April 26, 2021
I set my alarm for 4:00am so I could set up my phone to catch a time-lapse video of the sunrise over the Grand Canyon. Then I went back to my tent, had coffee, did stretches, packed up what I could, and went out with my warm weather gear on and my quilt wrapped around me and sat on my sit pad to watch the sunrise. What I recorded is barely a fraction of how awesome the actual visual was. I’ll never forget it. I was a little surprised no one else got up to watch it. I mean, how often do we get to see the sunrise over the Grand Canyon?? Ah, well. It was cool to watch it alone, too. Almost meditative.
As you probably noticed, I haven’t put any videos on this blog. Most of those go on Instagram: @sarah_trooper_rogers
Ghosthiker was ready to start hiking before I was, so enamored was I with the sunset that I didn’t realize how much time was passing before I went back to my tent and found my hiking partner saddled up and ready to leave! She said she’d take her time at the pit toilet while I got my stuff around, and if I didn’t meet her there, she’d wait for me at the trailhead where the water spigot is. I got my things packed up, talked some logistics with Bass really quickly while I tied my shoes, then threw on my pack and set off after Ghosthiker.
She wasn’t at the pit toilet, so I made for the trailhead, stopping at a bear-proof trash box to get rid of some trash but there were no cans in it! Darn. I guess it makes sense since the campground isn’t officially open for the season, that they wouldn’t have trash service running yet. Unfortunately, I’d mixed my tuna/mayo lunch in my little plastic shaker container so I could get rid of the trash here, so I sure hope there’s a trash can somewhere. Along the main road through the park, I heard a familiar whistle and found Ghosthiker hanging out at a little laundry/shower building just off the main road. It was closed, but there were tables and chairs with working outlets, and she was charging her phone. I charged mine a bit, too, and then we hiked out. We grabbed water at the trailhead spigot (no filtering required!) and then set off.

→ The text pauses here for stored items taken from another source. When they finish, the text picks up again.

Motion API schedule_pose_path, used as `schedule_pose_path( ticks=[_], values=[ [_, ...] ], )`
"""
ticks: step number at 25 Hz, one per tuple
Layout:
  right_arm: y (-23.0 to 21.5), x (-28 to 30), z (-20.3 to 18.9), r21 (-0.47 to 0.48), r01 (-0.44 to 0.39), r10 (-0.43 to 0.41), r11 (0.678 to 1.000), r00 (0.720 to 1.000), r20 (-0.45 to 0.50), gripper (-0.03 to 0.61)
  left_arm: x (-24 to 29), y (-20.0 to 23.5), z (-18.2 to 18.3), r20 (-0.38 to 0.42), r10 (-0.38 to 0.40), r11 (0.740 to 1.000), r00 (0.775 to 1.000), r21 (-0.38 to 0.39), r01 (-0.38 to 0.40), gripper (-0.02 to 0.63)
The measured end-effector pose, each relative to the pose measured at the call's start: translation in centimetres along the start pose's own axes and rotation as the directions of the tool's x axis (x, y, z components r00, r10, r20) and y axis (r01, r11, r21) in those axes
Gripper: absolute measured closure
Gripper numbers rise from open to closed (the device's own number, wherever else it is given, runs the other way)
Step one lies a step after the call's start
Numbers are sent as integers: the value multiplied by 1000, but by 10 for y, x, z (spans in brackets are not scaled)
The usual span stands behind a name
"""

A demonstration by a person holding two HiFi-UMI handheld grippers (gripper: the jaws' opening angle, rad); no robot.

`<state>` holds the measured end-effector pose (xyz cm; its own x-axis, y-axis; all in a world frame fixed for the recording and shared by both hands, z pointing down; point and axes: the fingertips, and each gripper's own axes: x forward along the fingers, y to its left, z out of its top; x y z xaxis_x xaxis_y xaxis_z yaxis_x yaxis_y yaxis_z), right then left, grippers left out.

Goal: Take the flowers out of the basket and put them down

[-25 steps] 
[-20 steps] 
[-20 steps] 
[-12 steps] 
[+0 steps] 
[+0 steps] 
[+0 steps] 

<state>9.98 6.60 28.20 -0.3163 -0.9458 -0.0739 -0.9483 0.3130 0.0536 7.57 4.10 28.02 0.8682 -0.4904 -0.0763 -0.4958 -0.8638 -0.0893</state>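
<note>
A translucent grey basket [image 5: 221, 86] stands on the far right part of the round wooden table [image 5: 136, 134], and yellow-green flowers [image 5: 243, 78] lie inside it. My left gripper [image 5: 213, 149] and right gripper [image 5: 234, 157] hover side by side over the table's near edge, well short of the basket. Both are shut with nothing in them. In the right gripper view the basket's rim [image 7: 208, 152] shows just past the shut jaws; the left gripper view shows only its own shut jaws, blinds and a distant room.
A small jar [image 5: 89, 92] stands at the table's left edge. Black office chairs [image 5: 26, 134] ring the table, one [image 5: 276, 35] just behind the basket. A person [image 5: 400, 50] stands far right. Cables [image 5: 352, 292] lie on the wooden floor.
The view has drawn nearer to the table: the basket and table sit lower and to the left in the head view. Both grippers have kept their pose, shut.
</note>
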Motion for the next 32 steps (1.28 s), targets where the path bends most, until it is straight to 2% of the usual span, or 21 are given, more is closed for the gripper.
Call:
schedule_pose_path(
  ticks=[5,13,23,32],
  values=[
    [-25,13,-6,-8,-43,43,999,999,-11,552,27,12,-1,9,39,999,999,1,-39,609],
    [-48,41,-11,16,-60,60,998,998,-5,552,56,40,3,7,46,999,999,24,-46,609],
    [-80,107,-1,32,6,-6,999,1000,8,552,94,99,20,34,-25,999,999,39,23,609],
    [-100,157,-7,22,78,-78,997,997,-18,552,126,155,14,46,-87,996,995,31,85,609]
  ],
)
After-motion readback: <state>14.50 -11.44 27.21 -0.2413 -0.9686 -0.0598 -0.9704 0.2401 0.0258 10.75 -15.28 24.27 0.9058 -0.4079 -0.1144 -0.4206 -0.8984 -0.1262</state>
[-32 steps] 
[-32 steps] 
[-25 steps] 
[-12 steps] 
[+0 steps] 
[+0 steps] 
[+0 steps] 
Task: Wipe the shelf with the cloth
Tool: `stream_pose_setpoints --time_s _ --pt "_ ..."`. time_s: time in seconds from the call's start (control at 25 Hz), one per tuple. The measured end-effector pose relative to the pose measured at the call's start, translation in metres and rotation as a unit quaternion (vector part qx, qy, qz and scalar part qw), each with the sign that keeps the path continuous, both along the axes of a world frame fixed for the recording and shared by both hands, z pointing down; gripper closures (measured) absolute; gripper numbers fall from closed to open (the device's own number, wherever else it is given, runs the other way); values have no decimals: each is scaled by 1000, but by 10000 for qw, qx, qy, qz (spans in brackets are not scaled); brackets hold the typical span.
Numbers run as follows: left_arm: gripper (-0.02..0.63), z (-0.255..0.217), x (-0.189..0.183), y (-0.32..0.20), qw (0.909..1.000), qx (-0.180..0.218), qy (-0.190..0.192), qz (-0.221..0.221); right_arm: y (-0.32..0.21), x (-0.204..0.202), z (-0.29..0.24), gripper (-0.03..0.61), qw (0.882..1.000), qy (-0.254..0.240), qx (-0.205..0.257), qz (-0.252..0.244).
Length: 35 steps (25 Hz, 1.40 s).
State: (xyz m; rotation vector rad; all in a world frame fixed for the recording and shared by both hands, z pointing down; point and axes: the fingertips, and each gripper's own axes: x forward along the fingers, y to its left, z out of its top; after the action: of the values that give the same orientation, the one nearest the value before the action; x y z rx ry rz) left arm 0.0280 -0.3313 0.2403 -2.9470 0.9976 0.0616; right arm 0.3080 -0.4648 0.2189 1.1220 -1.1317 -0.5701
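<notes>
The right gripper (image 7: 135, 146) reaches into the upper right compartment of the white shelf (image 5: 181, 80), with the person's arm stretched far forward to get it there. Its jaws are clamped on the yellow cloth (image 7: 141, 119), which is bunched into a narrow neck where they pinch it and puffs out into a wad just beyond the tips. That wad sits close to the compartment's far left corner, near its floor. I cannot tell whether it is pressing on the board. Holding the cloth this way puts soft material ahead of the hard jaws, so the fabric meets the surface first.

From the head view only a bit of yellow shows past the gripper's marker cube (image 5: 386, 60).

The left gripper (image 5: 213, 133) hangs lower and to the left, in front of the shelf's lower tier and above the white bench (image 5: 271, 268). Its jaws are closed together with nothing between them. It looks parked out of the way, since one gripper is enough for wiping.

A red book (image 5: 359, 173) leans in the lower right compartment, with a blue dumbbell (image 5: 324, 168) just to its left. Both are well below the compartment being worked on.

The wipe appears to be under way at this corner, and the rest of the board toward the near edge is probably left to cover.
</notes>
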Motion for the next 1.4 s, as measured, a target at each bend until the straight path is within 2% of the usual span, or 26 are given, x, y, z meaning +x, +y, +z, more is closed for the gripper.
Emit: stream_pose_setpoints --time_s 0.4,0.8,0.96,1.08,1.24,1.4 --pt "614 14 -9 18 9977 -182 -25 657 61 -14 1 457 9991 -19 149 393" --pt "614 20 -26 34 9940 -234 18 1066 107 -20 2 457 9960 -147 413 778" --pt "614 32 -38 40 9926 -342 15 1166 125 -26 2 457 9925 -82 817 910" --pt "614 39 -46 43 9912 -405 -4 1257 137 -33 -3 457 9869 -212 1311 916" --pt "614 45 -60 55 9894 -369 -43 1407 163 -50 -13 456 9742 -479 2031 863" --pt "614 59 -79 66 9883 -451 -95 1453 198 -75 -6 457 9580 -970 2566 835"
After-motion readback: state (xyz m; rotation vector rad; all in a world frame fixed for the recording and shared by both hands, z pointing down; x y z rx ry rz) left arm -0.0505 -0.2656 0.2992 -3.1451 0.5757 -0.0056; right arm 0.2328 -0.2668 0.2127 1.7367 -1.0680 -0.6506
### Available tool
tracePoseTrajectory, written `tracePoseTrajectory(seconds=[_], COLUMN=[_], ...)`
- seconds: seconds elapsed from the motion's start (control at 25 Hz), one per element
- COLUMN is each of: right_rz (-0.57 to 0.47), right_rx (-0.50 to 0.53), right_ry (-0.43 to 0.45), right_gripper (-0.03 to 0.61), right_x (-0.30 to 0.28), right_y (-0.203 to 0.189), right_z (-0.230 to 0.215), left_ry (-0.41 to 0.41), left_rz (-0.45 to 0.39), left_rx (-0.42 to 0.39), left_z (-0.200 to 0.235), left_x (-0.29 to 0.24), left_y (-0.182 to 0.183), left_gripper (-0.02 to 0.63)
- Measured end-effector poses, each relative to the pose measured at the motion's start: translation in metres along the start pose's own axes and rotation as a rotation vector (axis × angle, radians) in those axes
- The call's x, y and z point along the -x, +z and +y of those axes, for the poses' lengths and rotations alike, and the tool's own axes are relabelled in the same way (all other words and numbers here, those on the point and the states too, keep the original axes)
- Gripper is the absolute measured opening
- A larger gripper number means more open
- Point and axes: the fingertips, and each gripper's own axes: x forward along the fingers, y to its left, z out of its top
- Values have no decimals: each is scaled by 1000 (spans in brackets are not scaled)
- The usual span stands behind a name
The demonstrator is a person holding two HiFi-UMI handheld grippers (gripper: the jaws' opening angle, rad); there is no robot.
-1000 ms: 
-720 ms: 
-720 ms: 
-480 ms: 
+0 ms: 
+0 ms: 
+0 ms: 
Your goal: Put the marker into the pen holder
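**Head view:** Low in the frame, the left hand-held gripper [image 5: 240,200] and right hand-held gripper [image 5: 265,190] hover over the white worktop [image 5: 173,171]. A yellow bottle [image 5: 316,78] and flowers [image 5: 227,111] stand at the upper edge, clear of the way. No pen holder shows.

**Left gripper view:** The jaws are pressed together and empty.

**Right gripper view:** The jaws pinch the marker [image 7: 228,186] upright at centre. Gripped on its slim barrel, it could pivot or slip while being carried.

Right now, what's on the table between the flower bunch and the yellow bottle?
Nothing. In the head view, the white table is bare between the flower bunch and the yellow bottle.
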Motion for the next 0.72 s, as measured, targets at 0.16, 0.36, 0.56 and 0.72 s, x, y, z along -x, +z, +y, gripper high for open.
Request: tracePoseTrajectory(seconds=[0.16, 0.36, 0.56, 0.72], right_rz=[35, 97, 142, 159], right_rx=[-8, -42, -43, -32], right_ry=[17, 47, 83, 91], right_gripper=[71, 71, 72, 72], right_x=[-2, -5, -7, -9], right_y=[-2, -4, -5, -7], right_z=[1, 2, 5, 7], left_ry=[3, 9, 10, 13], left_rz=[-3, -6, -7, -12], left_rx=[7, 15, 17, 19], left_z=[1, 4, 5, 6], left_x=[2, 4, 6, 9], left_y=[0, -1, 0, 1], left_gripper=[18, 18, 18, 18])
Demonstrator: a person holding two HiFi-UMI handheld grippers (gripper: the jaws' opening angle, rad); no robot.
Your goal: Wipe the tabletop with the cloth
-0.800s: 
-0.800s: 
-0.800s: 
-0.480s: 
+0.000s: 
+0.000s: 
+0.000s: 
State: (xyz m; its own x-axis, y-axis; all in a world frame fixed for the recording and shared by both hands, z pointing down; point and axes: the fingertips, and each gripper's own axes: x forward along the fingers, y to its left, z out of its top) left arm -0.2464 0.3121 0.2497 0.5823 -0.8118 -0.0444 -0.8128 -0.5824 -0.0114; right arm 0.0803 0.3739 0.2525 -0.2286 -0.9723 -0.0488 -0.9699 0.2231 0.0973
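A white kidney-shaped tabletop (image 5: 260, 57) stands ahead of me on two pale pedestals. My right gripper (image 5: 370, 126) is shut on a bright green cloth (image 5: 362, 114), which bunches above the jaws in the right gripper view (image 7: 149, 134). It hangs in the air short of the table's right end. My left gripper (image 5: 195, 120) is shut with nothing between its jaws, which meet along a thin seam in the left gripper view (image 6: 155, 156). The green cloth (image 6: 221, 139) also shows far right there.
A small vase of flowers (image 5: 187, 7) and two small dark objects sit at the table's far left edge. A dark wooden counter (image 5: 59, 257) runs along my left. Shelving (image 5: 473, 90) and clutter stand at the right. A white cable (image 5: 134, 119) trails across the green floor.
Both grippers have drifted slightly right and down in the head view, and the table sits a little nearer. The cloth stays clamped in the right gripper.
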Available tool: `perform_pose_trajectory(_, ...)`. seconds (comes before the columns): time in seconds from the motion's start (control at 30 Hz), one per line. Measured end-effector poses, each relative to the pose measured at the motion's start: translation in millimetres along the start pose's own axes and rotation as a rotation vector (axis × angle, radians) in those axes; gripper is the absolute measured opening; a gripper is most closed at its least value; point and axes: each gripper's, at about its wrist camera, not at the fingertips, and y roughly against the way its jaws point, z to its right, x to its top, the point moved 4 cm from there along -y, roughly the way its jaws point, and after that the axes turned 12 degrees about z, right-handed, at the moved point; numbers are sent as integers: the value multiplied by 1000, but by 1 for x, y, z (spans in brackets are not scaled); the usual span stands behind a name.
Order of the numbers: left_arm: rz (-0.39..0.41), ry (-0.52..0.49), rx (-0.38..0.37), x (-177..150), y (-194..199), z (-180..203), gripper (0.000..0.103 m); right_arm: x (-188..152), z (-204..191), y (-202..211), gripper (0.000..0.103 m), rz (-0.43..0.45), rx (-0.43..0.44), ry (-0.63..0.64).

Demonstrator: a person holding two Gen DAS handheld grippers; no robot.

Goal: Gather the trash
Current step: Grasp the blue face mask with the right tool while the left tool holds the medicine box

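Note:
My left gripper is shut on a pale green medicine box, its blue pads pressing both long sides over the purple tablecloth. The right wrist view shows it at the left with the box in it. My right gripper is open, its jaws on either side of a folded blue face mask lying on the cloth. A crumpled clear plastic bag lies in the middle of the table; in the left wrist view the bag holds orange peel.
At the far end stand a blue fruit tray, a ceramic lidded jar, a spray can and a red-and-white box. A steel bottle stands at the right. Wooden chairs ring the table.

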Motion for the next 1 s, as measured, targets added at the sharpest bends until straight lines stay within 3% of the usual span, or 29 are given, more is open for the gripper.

Most of the day is a blur. We left the Grand Canyon National Park boundary around 12:30pm and it got progressively colder, windier, and snowier as the day wore on. We were hiking at high elevation all day along the Kaibab Plateau Trail 101 and because the whiteout conditions completely obliterated any view of the Canyon from this side, I spent most of the day just powering through the wind and snow, lost in thought. The Kids (Joe Dirt, Sonic, and Tweety) are hiking in the Canyon today. We hope they’re alright in this weather.
Ghosthiker and I only took two breaks today, both of which were short, and we didn’t take our socks off at the first break or even our shoes at the second break. It was just too darn cold. During the second break, we somehow managed to cook something to eat for lunch despite the wind. Our bodies needed warm food, but it was definitely a struggle to get our stoves going. We had to build wind barriers with our bodies and our packs.
We finally got to the dirt road at mile 734.1 around 5:30pm and wandered into some thin tree cover on the other side to see if we could find somewhere relatively flat and sheltered to pitch our tents. We did, and as the night came on the wind mercifully died down to almost nothing. It was still snowing but at least it wasn’t windy. We’re at about 8500’ elevation and we hiked 22.4 miles today, including the trek from the North Rim Campground to the trailhead. After the last two days of hiking, plus the long day today, I am absolutely bone-tired. Goodnight.